The financial statements reflect adjustments, all of which were of a normal
recurring nature, which are, in the opinion of the managing general partner,
necessary for a fair presentation. Certain information and footnote
disclosures normally included in financial statements prepared in accordance
with generally accepted accounting principles have been omitted pursuant to
the rules and regulations of the Securities and Exchange Commission ("SEC").
The Partnership believes adequate disclosure is provided by the information
presented. The financial statements should be read in conjunction with the
audited financial statements and the note included in the latest Form 10-K.
(2) DEFERRED REVENUES -
Deferred Revenues represent a gas imbalance liability assumed as part of
property acquisitions. The imbalance is accounted for on the entitlements
method, whereby the Partnership records its share of revenue, based on its
entitled amount. Any amounts over or under the entitled amount are recorded
as an increase or decrease to deferred revenues.
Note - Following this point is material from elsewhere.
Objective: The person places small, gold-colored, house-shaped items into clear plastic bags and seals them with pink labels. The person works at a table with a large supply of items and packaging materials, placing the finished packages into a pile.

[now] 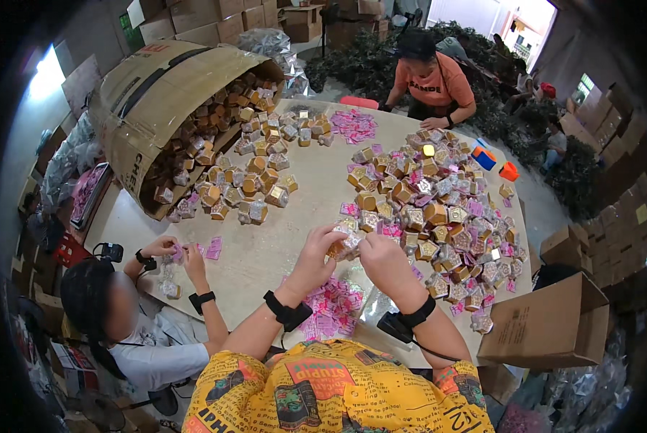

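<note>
We have both hands on one wrapped gold piece (344, 247), mid-frame, held up over the table (273, 242). Left hand (315, 258): fingers curled in, thumb and fingertips nearly closed around its left side. Right hand (390, 265): fingers bunched, pinching its right edge; we can't tell the exact finger gap, knuckles hide it. Each wrist wears a black band.

Below the hands, lower centre: loose pile of pink tags (331, 307), light print on them, too small for us to read. Right of centre: big heap of wrapped gold pieces (446, 216), pink tags mixed in.

Writing: large dark lettering on the tipped carton (157, 83), upper left, its mouth spilling more gold pieces onto the table. Small dark print on the open carton (543, 321), lower right. Yellow shirt (338, 393), bottom edge: all-over text and colour patches. Orange shirt (446, 81) on the co-worker, upper right: dark letters across the chest.

Lower left, we see a second co-worker's hands (194, 265) near the table edge, fingers pinched at a pink tag (177, 252).
</note>
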Tool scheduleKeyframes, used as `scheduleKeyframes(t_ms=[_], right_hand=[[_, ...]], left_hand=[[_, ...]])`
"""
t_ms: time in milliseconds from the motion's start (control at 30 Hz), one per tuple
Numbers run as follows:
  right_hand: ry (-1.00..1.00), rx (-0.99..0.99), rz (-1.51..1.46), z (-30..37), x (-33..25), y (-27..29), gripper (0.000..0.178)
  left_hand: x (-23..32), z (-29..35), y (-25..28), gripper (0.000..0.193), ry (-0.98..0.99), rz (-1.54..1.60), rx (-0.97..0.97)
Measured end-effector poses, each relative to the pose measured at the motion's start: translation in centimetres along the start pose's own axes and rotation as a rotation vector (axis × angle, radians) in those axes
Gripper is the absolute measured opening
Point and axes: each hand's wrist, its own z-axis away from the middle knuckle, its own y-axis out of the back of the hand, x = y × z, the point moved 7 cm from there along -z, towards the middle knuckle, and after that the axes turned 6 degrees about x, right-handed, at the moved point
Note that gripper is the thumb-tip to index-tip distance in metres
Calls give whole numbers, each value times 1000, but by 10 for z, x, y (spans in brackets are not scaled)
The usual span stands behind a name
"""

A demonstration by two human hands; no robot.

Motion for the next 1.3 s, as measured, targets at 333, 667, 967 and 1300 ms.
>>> scheduleKeyframes(t_ms=[333, 667, 967, 1300], right_hand=[[-807, -76, -1140, 36, 57, -28, 22], [-924, -133, -1361, 66, 65, -56, 11], [-882, -50, -918, 79, 136, -79, 9], [-696, -157, -121, 154, 139, -37, 35]], left_hand=[[5, 6, -6, 52, 65, -5, -60], [10, 18, -22, 50, 45, -46, -165], [-53, 46, -36, 62, 172, -59, -255], [-178, 118, -39, 48, 505, -494, -550]])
(3) CONCENTRATION OF CREDIT RISK -
The Partnership extends credit to various companies in the oil and gas
industry which results in a concentration of credit risk. This concentration
of credit risk may be affected by changes in economic or other conditions and
may accordingly impact the Partnership's overall credit risk. However, the
Managing General Partner believes that the risk is mitigated by the size,
reputation, and nature of the companies to which the Partnership extends
credit. In addition, the partnership generally does not require collateral
or other security to support customer receivables.
6
<PAGE>
SWIFT ENERGY INCOME PARTNERS 1986-A, LTD.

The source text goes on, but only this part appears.